WHAT TO WORK ON: A word-for-word copy of the entries is the goal; leave out the pictures.
Start of Block
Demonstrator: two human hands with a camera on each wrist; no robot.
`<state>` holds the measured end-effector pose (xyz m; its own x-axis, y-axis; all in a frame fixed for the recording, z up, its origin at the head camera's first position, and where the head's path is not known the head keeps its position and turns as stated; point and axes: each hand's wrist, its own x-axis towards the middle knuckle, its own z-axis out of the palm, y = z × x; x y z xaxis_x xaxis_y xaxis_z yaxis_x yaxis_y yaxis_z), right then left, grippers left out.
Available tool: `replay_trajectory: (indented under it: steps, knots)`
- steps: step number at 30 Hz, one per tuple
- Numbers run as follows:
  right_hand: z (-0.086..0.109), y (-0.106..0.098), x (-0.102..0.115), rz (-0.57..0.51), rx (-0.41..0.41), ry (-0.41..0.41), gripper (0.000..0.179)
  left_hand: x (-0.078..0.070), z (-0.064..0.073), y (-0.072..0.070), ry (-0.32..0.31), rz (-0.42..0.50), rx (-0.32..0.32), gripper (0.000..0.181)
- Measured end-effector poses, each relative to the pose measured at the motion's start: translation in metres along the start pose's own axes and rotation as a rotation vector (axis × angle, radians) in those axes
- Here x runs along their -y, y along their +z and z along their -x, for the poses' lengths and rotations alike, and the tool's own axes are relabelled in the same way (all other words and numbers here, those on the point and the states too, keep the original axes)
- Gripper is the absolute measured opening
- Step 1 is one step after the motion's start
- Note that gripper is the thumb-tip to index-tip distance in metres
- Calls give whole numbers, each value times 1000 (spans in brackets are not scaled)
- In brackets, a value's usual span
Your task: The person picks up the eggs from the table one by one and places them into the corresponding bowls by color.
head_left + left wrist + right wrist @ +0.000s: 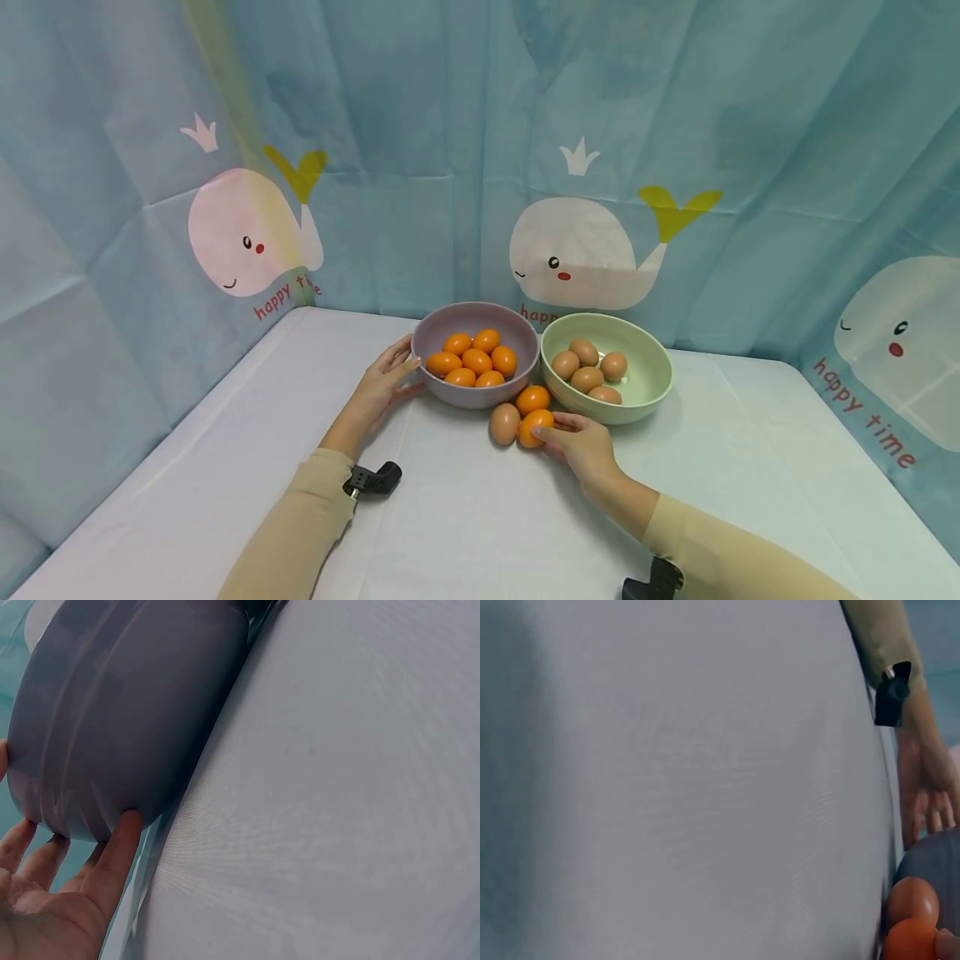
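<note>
At the near side of the bowls, my right hand (585, 446) pinches an orange egg (536, 428) between thumb and fingers. Another orange egg (533, 399) lies just behind it, and a brown egg (505, 424) stands to its left. My left hand (381, 385) is at the left side of a purple bowl (474, 398), thumb by the rim. Spread fingertips touch its outer wall in the left wrist view. Several orange eggs (477, 361) lie in that bowl. A green bowl (647, 375) to its right holds several brown eggs (587, 380).
Both bowls stand side by side toward the back of a table with a white cloth (450, 517). Behind the table hangs a blue curtain (420, 233) printed with whales. Black wrist devices (372, 479) sit on both sleeves.
</note>
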<state>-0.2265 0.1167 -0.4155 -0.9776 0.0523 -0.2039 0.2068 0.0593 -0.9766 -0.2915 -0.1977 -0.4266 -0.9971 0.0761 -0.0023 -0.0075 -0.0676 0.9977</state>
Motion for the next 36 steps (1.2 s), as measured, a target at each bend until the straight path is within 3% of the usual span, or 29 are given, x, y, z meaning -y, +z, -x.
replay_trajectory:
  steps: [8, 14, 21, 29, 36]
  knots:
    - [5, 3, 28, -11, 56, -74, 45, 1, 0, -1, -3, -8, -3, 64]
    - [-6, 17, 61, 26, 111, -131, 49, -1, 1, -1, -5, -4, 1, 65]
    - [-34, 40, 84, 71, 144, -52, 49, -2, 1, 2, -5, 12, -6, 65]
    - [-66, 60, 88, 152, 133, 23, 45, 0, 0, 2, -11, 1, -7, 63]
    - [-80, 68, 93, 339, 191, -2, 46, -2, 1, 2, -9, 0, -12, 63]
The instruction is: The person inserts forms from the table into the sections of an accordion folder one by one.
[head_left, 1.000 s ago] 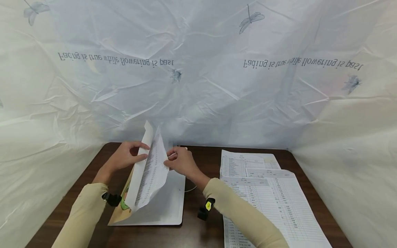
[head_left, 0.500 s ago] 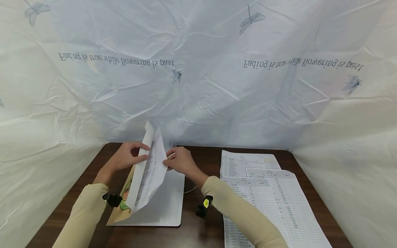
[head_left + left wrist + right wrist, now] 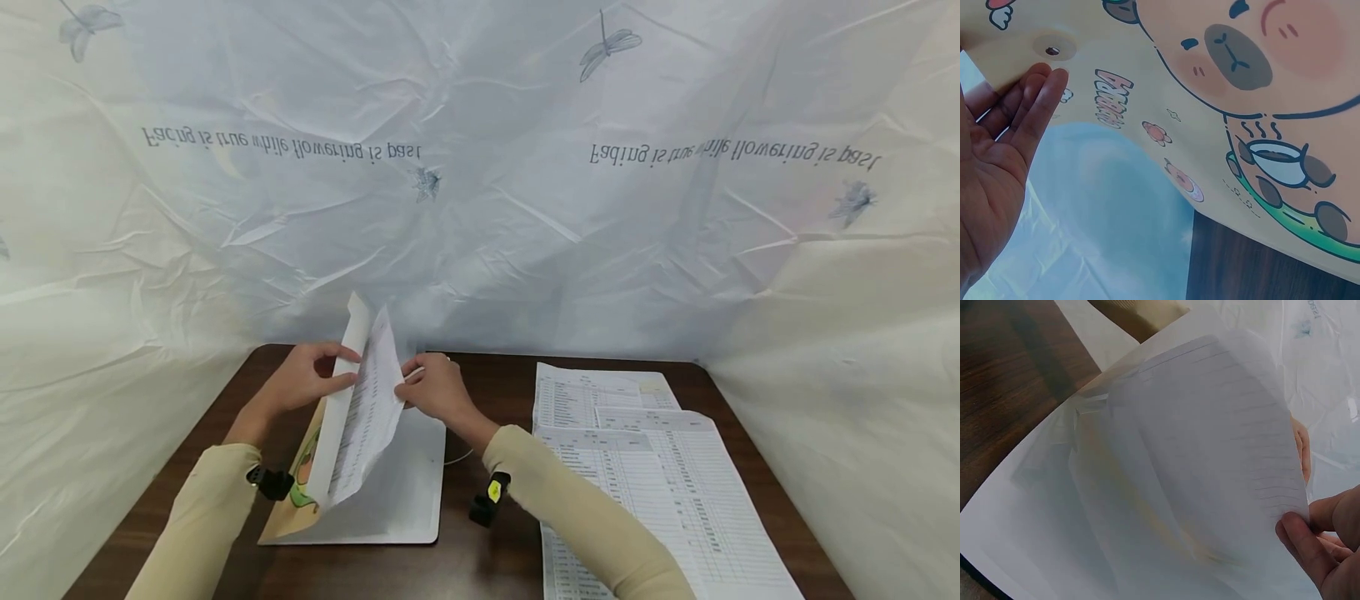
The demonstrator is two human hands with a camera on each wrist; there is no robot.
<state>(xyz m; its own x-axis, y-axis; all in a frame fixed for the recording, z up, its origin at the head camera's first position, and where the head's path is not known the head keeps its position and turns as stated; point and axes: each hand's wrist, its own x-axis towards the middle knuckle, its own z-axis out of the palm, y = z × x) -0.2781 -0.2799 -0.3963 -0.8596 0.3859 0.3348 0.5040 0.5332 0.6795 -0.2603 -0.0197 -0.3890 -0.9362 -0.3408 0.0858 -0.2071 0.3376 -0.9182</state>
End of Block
OUTPUT:
Demonstrator: two human hands with a camera on each wrist; no robot.
`<state>` holds the measured end-effector pose (xyz m; its own x-axis, y-axis; all in a frame fixed for the recording, z up, its origin at the head camera's first position, and where the head's path is not known the head keeps its position and turns as stated; point and axes: each hand's wrist, its own x-axis towards the middle knuckle, its own z-axis out of the palm, y = z × x; x y z xaxis_x xaxis_y xaxis_z yaxis_x yaxis_y yaxis_z), right then left, grippers left out.
Available tool: `replay_trajectory: (indented under it: steps, knots)`
- steps: step number at 30 Hz, one per tuple
- Numbers run as follows:
  right_hand: z (-0.086..0.109), y (-0.106..0.098), x (-0.102..0.115), rz (-0.57..0.51), rx (-0.41..0.41), ry (-0.41..0.41), gripper (0.000..0.179)
  left_hand: x (-0.078..0.070), z (-0.064..0.073), y (-0.072..0.070), ry (-0.32..0.31), rz (-0.42..0.50), rx (-0.32..0.32), gripper (0.000..0.181)
- Measured end-effector poses, each relative to the pose measured at the motion's start: translation in metres along the start pose's own axes and rotation as a rotation vector (axis × angle, radians) in those axes
- Here x runs along their -y, y along their +z and z along their -x, for the poses' lengths and rotations alike, and the tool's own axes are relabelled in the same way (all other words and numbers here, those on the point and the states too, keep the original axes)
- Gripper is the absolute measured opening
- Step 1 is one step after the motion's start
- Note that gripper is the thumb-tip to index-tip distance in metres
- Calls give whole numbers, each value times 1000 (spans in brackets are not scaled)
- In brackets, a value's usual span
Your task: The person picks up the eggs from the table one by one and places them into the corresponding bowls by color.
head_left + left wrist + right wrist @ +0.000s: 
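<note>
At the near side of the bowls, my right hand (585, 446) pinches an orange egg (536, 428) between thumb and fingers. Another orange egg (533, 399) lies just behind it, and a brown egg (505, 424) stands to its left. My left hand (381, 385) is at the left side of a purple bowl (474, 398), thumb by the rim. Spread fingertips touch its outer wall in the left wrist view. Several orange eggs (477, 361) lie in that bowl. A green bowl (647, 375) to its right holds several brown eggs (587, 380).
Both bowls stand side by side toward the back of a table with a white cloth (450, 517). Behind the table hangs a blue curtain (420, 233) printed with whales. Black wrist devices (372, 479) sit on both sleeves.
</note>
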<state>-0.2265 0.1167 -0.4155 -0.9776 0.0523 -0.2039 0.2068 0.0593 -0.9766 -0.2915 -0.1977 -0.4266 -0.9971 0.0761 -0.0023 -0.0075 -0.0676 0.9977</state>
Motion for the next 36 steps (1.2 s), as measured, a target at each bend until the straight path is within 3% of the usual span, or 29 are given, x, y, z meaning -y, +z, -x.
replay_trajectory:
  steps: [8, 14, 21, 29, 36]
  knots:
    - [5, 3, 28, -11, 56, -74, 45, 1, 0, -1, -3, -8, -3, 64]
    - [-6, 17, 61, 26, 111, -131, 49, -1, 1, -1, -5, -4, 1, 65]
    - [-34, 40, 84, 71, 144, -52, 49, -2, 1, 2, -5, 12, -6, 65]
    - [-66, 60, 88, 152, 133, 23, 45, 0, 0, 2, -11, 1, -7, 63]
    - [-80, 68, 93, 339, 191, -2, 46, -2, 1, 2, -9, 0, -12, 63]
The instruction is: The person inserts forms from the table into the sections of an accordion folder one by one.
[head_left, 1.000 s ago] 
[head_left, 0.500 s ago] 
[head_left + left wrist + right wrist, now] 
The demonstrator is two human hands with a camera on each wrist; there is no robot.
<state>(xyz m; its own x-axis, y-axis; all in a frame fixed for the recording, z up, its origin at the head camera's first position, and where the head's path is not known the head keeps its position and turns as stated; point and axes: each hand's wrist, its own x-axis towards the middle knuckle, its own z-axis out of the palm, y = z × x) -0.2781 -0.2799 -0.3963 -0.8596 0.3859 0.3348 0.5040 0.5332 0.6795 -0.2603 -0.0197 -0.3890 -0.9362 -0.3408 0.0858 -0.2071 0.3376 -0.9182</state>

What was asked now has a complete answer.